Further, the transaction costs of delivering comprehensive insurance to rural communities are quite high, and the insurance premiums can be an enrollment barrier. Private insurance providers may not have a local, on-the-ground presence, so they had to accredit local agents, which takes time; further, the risk of contracting COVID-19 for in-person communications and minimal incentives to sell insurance limited the labor pool interested in accreditation. Given this scenario, Rare relied mainly on the government-owned insurance company’s options instead of private, comprehensive coverage and leveraged our strong connections with local government officers to encourage active participation in enrolment and claim monitoring.

As to costs born by fishers,  fishers preferred minimal individual coverage (life and accident), given the high perceived costs of private insurance ($4 – $20/month), despite the comprehensiveness of the coverage (life, accident and medical reimbursements, and a onetime annual cost for a family for a year. Rare will seek alternative insurance partners who offer monthly premiums at low cost and work with private insurance providers on ways to decrease their transaction costs for them to offer a product comparable to what the government can offer.

Insurance Benefits Women and the Sector’s Future

Rare estimates that the livelihood protection offered by the insurance program will benefit some 12,500 fisheries-dependent people in the Philippines, over 6,000 of whom will be children.  With so many women working in fisheries and using savings clubs, 57% of the pilot’s enrollees were female. This strategy was deliberate: women’s fisheries-related work earnings depend on unpredictable harvests and inconsistent market prices, making insurance an important tool to secure their families’ income and well-being.

In just one year and despite the pandemic’s challenging context, Rare’s pilot highlights the success of a targeted, community-based, and gender-sensitive strategy in providing a vital financial safety net to remote communities. It also showcases the potential of financial literacy and tailored insurance to advance the economic inclusion and resilience of the millions of people who make up a vast and sustainable sector of the blue economy but are uniquely vulnerable to changes in our ocean and climate.

What’s Next

Rare’s focus is to incorporate the pilot’s lessons and replicate and scale its approach across the Philippines and seven other countries where Rare’s Fish Forever program currently works with over 1,000 communities.
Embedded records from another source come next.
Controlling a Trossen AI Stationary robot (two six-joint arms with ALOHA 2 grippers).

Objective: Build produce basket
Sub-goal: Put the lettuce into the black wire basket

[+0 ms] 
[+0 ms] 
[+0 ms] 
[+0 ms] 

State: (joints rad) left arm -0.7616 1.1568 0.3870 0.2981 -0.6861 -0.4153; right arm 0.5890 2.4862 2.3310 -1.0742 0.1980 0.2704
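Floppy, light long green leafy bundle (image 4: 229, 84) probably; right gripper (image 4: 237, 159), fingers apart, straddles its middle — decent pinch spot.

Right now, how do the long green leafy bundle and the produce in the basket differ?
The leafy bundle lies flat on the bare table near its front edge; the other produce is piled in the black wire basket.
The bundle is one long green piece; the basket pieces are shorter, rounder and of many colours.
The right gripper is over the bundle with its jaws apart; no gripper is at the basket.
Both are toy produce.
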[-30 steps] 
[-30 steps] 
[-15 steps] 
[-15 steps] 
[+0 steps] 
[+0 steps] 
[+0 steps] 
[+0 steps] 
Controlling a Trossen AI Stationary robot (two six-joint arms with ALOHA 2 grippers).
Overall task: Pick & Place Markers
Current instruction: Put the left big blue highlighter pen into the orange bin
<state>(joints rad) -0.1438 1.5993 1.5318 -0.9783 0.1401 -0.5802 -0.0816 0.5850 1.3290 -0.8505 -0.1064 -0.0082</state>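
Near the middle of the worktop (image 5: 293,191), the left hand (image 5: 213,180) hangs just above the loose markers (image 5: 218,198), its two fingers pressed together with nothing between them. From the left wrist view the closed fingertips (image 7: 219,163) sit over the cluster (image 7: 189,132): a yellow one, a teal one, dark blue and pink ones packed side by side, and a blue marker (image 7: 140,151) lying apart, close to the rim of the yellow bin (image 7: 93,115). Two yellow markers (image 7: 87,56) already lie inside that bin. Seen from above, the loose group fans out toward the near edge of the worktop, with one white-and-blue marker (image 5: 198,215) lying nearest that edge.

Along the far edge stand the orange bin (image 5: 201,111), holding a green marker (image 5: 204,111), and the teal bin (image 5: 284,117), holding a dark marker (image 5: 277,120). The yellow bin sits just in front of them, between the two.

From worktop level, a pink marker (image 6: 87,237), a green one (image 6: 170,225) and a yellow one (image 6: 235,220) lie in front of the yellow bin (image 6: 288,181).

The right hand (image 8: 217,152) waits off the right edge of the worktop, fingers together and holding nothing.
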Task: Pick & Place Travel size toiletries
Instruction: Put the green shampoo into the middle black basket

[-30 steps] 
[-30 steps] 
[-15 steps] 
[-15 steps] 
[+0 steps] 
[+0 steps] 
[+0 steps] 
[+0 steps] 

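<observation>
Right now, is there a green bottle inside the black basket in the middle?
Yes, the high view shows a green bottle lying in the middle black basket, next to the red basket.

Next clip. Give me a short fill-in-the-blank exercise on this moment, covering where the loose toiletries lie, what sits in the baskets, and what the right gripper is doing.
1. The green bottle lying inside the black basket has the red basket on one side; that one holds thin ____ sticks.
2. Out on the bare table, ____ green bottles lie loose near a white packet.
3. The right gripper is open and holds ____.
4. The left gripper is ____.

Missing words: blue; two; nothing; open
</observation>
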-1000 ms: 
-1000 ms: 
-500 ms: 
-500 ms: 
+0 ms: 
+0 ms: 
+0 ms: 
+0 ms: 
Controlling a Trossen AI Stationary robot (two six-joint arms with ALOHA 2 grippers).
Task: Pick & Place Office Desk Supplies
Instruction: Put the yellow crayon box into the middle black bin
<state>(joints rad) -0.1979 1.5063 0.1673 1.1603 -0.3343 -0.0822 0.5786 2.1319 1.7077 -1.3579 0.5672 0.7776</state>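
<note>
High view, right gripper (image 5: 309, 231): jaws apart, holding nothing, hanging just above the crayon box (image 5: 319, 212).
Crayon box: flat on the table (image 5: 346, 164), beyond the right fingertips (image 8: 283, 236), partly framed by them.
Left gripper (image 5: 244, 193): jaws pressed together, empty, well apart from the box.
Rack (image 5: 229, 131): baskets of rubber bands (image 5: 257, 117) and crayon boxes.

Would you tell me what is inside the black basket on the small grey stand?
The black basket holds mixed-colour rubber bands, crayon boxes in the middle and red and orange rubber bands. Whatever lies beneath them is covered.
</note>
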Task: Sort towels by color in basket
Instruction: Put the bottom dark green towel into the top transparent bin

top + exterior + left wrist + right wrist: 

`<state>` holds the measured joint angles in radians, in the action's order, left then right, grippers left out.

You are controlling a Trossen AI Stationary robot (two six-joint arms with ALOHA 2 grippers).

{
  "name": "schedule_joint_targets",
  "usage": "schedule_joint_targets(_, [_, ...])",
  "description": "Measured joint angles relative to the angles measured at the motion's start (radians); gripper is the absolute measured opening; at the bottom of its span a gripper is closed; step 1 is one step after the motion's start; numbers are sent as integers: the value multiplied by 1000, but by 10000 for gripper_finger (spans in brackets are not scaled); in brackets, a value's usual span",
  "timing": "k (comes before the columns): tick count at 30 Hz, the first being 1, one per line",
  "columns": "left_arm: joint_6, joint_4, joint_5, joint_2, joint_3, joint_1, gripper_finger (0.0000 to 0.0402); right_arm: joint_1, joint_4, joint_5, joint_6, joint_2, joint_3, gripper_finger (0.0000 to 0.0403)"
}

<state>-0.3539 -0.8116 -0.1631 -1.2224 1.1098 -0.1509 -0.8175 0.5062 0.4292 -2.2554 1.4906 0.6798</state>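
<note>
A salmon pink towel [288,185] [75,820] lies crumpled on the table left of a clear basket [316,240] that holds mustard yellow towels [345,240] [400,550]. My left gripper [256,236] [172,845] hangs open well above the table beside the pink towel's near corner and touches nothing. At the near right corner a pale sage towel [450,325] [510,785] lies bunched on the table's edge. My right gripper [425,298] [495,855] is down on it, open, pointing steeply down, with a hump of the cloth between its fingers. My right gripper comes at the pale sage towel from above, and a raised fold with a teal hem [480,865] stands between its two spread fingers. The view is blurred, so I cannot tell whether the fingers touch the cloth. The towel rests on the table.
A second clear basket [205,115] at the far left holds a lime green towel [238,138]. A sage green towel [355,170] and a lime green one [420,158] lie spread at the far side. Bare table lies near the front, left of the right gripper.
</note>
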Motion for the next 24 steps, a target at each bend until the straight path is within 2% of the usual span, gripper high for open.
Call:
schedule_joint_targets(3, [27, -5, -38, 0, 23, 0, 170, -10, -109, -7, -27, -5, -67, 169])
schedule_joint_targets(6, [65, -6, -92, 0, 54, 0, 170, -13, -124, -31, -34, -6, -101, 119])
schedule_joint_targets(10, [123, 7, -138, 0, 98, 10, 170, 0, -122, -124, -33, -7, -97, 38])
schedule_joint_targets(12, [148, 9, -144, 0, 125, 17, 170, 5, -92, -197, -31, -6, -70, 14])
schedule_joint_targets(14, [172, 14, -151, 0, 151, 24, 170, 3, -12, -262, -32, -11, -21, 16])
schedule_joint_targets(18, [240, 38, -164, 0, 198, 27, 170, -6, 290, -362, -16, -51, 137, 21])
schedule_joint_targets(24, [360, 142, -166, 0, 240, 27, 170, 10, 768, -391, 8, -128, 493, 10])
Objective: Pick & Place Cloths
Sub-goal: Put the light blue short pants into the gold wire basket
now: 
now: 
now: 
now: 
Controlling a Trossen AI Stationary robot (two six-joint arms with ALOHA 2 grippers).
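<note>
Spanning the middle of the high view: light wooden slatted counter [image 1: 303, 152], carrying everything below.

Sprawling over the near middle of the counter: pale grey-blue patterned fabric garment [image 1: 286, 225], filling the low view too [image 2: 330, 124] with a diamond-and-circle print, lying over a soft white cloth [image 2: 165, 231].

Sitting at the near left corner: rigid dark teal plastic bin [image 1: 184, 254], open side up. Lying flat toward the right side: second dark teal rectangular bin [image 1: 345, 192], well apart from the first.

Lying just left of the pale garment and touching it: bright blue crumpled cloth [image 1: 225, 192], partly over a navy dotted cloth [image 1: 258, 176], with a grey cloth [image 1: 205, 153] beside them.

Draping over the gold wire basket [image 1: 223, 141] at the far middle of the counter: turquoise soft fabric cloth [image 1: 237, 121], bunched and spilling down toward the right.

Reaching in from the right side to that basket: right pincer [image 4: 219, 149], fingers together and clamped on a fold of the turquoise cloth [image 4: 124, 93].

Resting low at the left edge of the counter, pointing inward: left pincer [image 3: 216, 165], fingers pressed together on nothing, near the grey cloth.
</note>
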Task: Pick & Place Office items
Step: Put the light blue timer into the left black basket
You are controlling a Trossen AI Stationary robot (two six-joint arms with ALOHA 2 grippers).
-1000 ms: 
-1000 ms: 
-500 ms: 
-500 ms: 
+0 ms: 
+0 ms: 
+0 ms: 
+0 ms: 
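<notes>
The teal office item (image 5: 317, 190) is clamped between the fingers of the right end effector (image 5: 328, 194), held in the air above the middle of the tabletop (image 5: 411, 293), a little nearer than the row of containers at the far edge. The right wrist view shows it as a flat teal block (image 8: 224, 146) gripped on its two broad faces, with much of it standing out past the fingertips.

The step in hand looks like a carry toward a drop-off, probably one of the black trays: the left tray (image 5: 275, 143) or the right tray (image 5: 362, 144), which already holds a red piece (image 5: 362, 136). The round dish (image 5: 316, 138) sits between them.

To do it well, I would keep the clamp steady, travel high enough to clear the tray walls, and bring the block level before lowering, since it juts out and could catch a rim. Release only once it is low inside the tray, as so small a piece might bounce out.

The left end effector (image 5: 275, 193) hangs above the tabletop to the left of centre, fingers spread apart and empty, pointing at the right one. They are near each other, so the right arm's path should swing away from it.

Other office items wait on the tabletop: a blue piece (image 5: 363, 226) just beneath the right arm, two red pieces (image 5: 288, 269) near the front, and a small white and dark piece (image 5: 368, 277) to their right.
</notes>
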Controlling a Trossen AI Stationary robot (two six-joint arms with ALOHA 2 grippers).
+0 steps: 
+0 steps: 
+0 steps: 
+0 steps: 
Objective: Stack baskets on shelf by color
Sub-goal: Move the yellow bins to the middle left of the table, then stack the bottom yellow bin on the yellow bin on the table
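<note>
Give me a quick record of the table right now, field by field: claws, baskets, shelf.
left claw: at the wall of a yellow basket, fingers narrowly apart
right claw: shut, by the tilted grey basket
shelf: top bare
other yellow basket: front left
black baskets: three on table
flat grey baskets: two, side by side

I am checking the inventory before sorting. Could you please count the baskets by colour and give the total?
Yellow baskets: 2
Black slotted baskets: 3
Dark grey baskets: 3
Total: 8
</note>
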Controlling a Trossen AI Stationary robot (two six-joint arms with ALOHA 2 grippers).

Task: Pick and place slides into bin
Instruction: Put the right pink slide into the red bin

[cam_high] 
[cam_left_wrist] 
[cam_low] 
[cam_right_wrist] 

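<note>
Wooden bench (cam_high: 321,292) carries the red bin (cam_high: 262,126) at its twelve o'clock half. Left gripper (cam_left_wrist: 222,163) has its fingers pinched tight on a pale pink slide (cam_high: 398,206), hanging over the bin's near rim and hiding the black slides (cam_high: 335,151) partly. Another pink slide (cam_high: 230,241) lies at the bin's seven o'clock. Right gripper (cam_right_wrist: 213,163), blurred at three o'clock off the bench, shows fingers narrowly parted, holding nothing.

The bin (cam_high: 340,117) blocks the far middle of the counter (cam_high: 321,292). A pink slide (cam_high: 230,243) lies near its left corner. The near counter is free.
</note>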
Rare and other ORRAA partners are exploring additional methods to reach various groups employed across the small-scale fisheries value chain and new ways to build or enhance partnerships with local insurance providers and government agencies.

By building a model that’s applicable and scalable to remote coastal communities worldwide, this work will be vital in delivering ORRAA’s long-term ambition to build the economic resilience of millions of people whose futures are threatened by mounting ocean-related risks.